DAVID KNIBB SEATTLE

In separate disputes, Air Canada is testing the full extent of powers that Canadian regulators hold over the airline since its takeover of Canadian Airlines.

The first involves the Competition Bureau's new cease and desist powers. Air Canada has lost the first round, but has two more challenges pending.

A key part of Ottawa's response to Air Canada's takeover of Canadian was to arm the Competition Bureau with new weapons against any market abuse by a dominant airline. Among these is the power to order an airline to cease and desist conduct that looks predatory, even before the Bureau completes an investigation. Lawmakers reasoned that the Bureau needs the power to nip such conduct in the bud early.

CanJet Airlines has complained to the Bureau that Air Canada targeted it with low fares limited to the start-up's five routes. Air Canada responds that it is simply matching CanJet's fares to meet competition.

The Competition Bureau has not yet ruled on the merits, but it has ordered Air Canada to cease and desist offering its low fares. It reasons that Air Canada's discounts could be anti-competitive and threaten CanJet's existence.

Air Canada has challenged the Bureau's power to give that order without a hearing and without first finding if Air Canada intended to drive CanJet out of the market. In a lawsuit filed in Quebec court, Air Canada insisted that the Bureau should be required to ask an independent tribunal for such an order rather than issue one itself.

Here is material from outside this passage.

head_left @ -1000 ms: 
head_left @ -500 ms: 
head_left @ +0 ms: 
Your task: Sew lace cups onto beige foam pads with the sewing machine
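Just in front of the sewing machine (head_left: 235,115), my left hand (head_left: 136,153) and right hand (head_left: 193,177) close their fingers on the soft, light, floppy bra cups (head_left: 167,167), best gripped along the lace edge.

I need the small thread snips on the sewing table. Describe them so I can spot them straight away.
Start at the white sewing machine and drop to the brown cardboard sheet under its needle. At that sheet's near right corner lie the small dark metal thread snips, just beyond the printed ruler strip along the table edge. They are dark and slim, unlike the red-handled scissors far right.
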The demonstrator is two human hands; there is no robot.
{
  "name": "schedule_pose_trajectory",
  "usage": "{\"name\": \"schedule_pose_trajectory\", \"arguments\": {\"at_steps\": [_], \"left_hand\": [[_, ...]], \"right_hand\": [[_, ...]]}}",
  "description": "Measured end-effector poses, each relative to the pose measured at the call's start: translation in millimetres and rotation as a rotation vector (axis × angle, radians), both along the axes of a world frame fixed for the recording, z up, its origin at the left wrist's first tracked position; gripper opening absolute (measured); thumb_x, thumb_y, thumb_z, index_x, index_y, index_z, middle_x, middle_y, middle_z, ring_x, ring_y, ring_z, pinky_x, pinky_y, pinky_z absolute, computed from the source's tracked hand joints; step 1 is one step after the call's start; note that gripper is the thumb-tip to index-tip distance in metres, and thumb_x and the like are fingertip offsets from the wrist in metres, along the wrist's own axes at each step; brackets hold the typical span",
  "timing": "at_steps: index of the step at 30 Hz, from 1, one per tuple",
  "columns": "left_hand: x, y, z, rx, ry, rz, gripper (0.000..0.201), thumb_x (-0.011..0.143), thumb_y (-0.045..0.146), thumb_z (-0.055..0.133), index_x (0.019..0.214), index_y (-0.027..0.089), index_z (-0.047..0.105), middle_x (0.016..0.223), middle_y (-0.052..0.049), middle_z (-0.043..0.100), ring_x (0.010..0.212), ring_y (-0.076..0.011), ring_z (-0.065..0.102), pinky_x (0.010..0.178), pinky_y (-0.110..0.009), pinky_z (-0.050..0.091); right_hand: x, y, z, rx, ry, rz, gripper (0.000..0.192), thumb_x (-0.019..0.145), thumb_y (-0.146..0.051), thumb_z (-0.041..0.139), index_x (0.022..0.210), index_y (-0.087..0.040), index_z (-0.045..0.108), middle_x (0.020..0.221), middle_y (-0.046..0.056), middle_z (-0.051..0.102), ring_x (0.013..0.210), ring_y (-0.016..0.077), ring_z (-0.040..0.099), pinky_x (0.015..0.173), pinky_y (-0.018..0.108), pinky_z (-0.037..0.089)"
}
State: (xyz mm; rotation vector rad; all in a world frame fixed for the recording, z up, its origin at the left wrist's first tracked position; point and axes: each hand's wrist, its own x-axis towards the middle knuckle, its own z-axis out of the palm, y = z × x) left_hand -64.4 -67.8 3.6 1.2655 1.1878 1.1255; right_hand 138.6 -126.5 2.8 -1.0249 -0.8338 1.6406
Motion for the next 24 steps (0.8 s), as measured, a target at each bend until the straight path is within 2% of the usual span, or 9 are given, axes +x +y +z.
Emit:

But the Quebec court refused to stay the Bureau's order until a full hearing. The case is now slated for trial early next year. Separately, the airline has asked the Competition Tribunal to set aside the same order. That request is also pending.

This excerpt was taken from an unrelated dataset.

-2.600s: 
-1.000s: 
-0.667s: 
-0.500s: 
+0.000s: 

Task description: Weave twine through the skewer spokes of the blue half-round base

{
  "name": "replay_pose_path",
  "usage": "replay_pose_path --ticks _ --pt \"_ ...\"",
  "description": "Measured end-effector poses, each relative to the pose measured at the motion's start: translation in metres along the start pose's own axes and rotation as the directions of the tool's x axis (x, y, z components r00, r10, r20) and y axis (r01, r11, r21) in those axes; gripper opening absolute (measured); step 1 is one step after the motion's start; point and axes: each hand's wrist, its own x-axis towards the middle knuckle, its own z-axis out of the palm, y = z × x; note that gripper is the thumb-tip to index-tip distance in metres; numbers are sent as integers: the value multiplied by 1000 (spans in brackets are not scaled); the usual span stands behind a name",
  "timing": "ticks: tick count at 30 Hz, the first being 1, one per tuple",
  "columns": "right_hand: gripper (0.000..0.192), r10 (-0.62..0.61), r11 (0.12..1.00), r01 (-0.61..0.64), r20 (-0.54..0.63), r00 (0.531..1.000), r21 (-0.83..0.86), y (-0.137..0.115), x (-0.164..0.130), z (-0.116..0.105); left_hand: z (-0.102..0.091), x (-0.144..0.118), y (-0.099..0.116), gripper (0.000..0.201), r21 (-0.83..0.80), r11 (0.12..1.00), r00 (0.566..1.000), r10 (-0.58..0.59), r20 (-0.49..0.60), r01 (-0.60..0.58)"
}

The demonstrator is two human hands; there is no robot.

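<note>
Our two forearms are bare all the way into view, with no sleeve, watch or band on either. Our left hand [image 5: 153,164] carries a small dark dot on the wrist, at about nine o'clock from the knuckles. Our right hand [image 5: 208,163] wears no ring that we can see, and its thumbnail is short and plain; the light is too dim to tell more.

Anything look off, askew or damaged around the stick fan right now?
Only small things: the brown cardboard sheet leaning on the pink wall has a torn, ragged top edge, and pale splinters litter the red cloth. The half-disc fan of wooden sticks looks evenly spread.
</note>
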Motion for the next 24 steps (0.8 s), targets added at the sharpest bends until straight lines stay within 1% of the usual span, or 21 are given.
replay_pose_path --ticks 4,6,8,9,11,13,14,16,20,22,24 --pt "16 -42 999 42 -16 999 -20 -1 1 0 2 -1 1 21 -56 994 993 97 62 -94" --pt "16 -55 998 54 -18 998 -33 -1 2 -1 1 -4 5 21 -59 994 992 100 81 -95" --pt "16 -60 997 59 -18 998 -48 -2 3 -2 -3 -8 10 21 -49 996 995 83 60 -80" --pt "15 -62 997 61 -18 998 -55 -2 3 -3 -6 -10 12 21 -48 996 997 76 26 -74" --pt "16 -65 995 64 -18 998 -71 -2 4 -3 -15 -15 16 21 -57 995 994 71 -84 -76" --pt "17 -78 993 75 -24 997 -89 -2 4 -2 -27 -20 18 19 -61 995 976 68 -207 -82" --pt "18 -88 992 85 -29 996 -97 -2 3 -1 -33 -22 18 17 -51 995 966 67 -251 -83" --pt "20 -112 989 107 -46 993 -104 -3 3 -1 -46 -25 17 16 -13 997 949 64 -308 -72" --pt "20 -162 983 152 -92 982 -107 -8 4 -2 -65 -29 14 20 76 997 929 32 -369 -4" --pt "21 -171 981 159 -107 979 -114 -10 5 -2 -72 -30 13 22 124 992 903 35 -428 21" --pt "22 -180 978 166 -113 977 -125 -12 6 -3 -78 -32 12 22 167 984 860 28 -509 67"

The second dispute involves selective disclosure of financial information. Shortly before release of its results, Air Canada is believed to have told analysts who regularly cover the company that higher fuel, labour, and merger expenses, coupled with lower revenue, would generate lower than expected earnings.

Air Canada did not issue a follow-up media release. Its shares fell in heavy trading upon the next day the stock exchange was open. The Toronto Stock Exchange and Ontario Securities Commission are investigating exactly what Air Canada said and who traded on the basis of it. Robert Milton, the airline's chief executive, however maintains that the calls were not a profit warning.

Regulators have taken no action against Air Canada, but the incident has provoked Canadian financial circles to debate what may be disclosed on a selective basis.